Task objective:
Only lines with the string "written" should be returned from the data below.

Source records:
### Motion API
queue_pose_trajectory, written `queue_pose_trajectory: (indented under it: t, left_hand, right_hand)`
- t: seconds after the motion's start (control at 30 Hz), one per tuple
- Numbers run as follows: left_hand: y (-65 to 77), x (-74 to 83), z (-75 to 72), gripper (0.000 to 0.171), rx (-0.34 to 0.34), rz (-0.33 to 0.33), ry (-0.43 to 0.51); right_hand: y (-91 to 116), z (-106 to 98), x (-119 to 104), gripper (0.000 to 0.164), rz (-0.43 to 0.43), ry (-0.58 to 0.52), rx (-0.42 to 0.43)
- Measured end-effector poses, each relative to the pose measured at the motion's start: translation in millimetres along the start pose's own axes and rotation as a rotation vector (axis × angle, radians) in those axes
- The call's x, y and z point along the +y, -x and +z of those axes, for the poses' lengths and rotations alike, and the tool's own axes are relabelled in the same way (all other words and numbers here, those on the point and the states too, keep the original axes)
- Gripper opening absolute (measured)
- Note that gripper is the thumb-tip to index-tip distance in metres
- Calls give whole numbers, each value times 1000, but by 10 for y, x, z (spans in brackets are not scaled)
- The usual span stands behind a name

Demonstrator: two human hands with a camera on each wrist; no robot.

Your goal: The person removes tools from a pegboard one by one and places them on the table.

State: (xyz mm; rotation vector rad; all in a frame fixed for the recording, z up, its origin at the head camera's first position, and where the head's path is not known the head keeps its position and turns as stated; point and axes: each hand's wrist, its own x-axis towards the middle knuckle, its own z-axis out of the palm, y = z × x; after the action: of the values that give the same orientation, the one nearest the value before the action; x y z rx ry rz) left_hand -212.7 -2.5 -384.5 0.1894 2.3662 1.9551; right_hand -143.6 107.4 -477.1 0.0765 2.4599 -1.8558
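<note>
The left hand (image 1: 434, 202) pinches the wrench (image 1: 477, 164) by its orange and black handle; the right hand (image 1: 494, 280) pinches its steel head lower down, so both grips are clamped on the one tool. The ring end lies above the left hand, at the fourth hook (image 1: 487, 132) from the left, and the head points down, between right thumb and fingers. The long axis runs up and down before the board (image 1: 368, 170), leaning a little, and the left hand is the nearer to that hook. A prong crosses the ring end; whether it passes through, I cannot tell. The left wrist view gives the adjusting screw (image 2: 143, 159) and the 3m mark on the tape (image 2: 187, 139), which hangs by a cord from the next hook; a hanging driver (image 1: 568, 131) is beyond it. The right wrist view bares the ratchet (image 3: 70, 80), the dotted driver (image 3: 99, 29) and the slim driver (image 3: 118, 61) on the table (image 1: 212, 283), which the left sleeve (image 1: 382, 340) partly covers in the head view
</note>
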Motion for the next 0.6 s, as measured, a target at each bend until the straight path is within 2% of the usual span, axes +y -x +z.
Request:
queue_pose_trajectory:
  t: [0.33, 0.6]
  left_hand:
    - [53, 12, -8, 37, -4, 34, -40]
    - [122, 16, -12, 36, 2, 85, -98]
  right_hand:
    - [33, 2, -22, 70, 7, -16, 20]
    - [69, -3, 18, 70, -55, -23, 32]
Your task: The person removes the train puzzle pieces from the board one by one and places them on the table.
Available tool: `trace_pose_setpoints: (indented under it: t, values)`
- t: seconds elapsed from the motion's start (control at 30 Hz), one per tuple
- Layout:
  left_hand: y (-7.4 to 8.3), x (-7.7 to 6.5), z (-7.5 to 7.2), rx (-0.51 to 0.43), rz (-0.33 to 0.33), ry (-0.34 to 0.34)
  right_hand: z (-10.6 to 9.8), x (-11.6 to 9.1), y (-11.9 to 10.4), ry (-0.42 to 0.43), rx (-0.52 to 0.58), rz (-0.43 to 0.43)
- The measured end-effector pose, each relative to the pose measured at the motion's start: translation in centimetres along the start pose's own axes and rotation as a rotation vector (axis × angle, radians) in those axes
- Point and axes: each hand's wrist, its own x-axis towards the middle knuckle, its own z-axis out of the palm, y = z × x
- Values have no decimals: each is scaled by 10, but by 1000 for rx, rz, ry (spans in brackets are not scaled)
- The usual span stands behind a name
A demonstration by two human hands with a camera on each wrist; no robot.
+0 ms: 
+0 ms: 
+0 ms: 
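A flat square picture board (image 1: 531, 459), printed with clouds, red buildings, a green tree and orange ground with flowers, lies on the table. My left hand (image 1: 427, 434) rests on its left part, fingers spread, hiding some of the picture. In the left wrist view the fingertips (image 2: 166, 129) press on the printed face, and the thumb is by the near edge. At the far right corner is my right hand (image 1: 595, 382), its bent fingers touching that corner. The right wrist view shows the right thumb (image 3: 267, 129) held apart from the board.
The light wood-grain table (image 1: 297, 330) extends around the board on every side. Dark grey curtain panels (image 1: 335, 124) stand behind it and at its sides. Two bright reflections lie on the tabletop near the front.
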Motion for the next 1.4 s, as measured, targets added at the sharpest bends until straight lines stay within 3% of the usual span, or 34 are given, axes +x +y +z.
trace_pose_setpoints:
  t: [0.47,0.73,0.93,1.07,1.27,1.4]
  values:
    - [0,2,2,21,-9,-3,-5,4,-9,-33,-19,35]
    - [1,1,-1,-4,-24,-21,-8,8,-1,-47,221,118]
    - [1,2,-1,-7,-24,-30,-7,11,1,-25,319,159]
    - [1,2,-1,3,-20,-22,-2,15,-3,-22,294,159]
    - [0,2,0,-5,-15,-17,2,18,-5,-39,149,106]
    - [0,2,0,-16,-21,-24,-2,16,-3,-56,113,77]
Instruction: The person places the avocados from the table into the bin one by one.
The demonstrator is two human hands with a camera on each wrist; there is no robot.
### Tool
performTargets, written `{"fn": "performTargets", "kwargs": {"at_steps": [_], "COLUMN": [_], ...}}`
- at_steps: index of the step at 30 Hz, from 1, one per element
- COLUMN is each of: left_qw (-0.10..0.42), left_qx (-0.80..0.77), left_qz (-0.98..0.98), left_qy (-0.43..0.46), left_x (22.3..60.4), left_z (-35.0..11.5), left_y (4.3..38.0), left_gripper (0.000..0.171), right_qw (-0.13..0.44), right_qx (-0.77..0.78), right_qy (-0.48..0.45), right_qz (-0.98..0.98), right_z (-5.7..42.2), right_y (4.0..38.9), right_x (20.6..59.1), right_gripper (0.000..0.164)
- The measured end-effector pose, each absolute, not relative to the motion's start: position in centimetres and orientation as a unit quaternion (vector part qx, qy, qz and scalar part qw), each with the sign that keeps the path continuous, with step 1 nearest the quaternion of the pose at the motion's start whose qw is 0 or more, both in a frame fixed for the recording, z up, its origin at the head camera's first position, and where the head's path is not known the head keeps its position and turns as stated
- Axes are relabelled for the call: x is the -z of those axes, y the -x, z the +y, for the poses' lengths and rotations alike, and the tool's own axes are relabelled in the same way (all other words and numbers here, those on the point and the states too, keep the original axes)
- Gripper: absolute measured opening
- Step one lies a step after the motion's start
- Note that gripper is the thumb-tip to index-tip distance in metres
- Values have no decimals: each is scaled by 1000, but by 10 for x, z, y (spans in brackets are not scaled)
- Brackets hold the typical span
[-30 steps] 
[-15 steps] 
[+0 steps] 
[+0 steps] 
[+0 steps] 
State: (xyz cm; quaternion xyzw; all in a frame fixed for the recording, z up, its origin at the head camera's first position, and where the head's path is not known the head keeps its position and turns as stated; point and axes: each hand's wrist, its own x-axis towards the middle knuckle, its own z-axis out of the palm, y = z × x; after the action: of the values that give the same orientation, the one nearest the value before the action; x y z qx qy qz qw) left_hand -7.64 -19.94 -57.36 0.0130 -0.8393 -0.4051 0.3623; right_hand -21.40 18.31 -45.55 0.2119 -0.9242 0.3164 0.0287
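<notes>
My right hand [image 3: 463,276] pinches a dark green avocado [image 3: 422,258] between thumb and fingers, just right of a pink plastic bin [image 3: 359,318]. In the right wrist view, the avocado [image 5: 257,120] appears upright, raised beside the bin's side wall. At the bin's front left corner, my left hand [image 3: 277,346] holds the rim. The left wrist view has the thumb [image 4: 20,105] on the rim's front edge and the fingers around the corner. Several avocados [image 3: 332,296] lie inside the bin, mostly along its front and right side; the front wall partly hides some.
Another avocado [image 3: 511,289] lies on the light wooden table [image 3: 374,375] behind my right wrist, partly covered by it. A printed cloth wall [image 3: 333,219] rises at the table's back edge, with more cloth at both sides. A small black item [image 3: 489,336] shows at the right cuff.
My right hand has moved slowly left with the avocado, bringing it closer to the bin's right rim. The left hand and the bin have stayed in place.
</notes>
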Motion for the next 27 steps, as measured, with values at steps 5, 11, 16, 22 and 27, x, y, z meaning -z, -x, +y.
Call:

Finished task:
queue_pose_trajectory, written `queue_pose_trajectory: (indented under it: t, left_hand, right_hand)`
performTargets, written `{"fn": "performTargets", "kwargs": {"at_steps": [_], "COLUMN": [_], ...}}`

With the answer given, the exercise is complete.